To do:
Exact copy, no pictures: output each line below as it stands.

Collected data:
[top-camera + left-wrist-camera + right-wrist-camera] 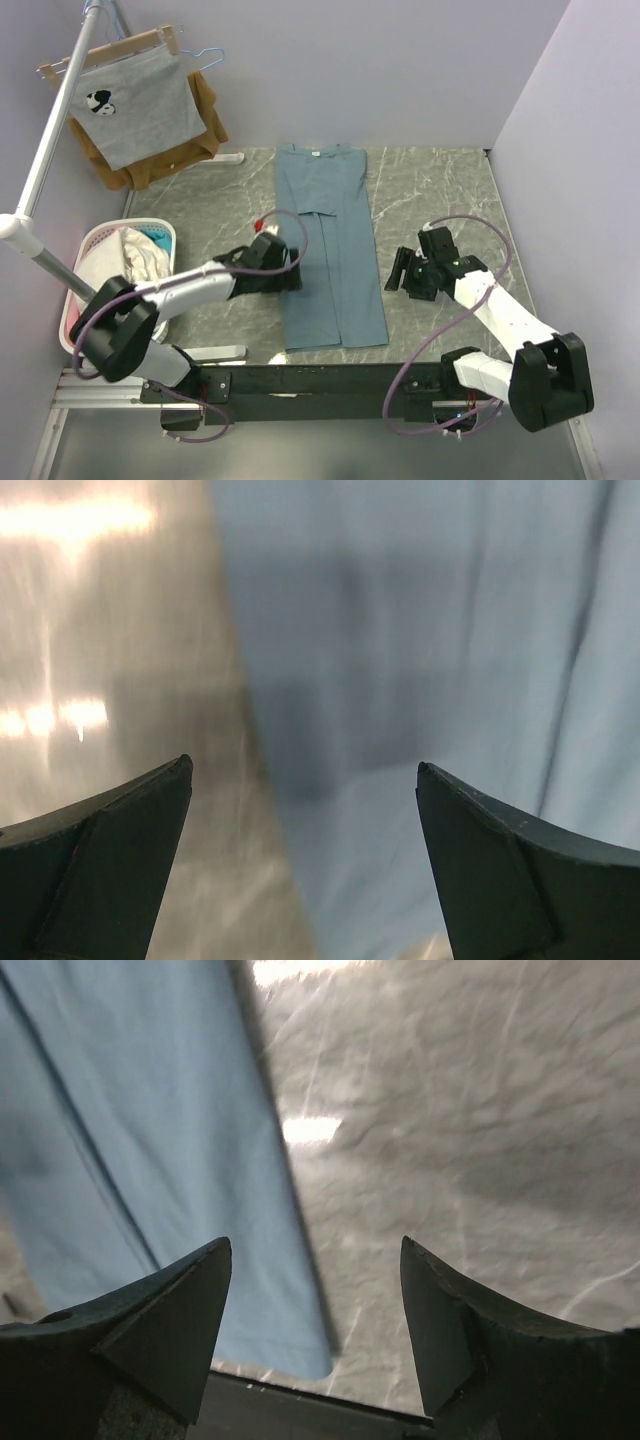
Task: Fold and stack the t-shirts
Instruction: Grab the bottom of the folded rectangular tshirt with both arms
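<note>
- The shirt (330,250) lies flat mid-table (440,190) as a long narrow strip. Both sides are already turned in, the hem is at my near end and the collar at the far end.
- My left gripper (292,274) sits at the shirt's left edge, about halfway up its length. Its jaws are spread wide and hold nothing. On its wrist view that edge runs up between the two fingers.
- My right gripper (400,272) is just beside the right edge, over bare table. It is also spread wide and empty, and its wrist view shows the near right hem corner.
- I judge the crosswise fold comes next. I want both grippers to take opposite edges at the same point along the strip.
- Each pinch should catch every layer, not just the top flap, or the lengthwise fold will open.
- Then I lift both sides together and lay the cloth down so the edges line up.
- The basket (100,232) stands at the left, well apart from the shirt. It holds crumpled pale cloth (135,258) with a bit of teal at its far side. I cannot tell how many pieces there are.
- Farthest off, a grey shirt (135,105) and a brown garment (205,118) hang from the rail (50,140). Neither is my job.
</note>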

Answer to this problem:
[top-camera + left-wrist-camera + right-wrist-camera] 
Task: Fold and stack the t-shirts
Instruction: Grab the bottom of the folded rectangular tshirt with both arms
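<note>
- The shirt (330,250) lies flat mid-table (440,190) as a long narrow strip. Both sides are already turned in, the hem is at my near end and the collar at the far end.
- My left gripper (292,274) sits at the shirt's left edge, about halfway up its length. Its jaws are spread wide and hold nothing. On its wrist view that edge runs up between the two fingers.
- My right gripper (400,272) is just beside the right edge, over bare table. It is also spread wide and empty, and its wrist view shows the near right hem corner.
- I judge the crosswise fold comes next. I want both grippers to take opposite edges at the same point along the strip.
- Each pinch should catch every layer, not just the top flap, or the lengthwise fold will open.
- Then I lift both sides together and lay the cloth down so the edges line up.
- The basket (100,232) stands at the left, well apart from the shirt. It holds crumpled pale cloth (135,258) with a bit of teal at its far side. I cannot tell how many pieces there are.
- Farthest off, a grey shirt (135,105) and a brown garment (205,118) hang from the rail (50,140). Neither is my job.
</note>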

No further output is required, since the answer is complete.